Goal of the exercise
Going through the data below, please show each line containing the string "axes".
Dataset excerpt Block Start
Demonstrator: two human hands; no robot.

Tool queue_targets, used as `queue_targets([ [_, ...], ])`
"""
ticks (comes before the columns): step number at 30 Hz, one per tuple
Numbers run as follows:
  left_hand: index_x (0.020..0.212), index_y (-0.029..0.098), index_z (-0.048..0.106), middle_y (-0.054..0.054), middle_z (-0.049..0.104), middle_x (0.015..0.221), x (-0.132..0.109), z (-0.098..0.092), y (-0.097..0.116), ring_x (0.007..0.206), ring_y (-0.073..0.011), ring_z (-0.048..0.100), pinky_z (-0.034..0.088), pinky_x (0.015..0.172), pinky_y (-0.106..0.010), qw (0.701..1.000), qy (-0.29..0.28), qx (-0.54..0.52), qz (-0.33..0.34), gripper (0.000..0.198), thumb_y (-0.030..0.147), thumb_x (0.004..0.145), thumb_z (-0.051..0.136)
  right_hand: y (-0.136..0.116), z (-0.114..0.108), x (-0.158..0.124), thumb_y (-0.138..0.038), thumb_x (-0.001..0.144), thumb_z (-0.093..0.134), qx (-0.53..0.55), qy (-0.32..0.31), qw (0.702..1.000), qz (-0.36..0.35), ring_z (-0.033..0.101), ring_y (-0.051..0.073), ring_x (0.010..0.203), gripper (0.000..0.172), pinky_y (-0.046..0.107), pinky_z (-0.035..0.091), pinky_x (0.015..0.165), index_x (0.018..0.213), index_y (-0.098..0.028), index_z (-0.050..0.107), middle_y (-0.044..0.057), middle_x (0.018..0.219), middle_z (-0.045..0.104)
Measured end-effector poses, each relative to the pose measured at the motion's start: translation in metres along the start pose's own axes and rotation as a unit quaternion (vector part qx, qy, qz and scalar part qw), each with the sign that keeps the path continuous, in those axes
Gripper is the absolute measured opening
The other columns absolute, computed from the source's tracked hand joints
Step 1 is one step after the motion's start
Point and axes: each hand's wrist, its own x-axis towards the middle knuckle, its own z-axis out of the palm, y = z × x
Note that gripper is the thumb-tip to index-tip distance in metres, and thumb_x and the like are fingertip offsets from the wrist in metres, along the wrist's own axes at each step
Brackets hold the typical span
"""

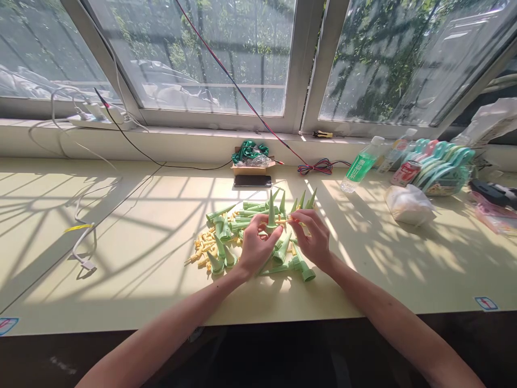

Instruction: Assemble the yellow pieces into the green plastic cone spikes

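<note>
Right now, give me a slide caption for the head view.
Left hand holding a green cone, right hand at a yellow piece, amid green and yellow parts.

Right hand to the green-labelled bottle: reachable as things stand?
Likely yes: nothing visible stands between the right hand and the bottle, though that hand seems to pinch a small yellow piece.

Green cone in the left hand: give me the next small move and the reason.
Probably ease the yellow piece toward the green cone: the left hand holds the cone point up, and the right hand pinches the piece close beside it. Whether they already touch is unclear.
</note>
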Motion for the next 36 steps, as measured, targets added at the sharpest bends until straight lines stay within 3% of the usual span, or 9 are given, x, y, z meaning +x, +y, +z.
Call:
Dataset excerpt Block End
Solution to this exercise
Measured end-effector poses, each relative to the pose measured at the motion's start: translation in metres along the start pose's own axes and rotation as a unit quaternion (vector part qx, qy, qz and scalar part qw), each with the sign that keeps the path continuous, in those axes
Point and axes: each hand's wrist, its own x-axis towards the middle knuckle, its own z-axis out of the palm, y = z × x
Note that gripper is the thumb-tip to index-tip distance in metres, and thumb_x and the like are fingertip offsets from the wrist in metres, along the wrist's own axes at each step

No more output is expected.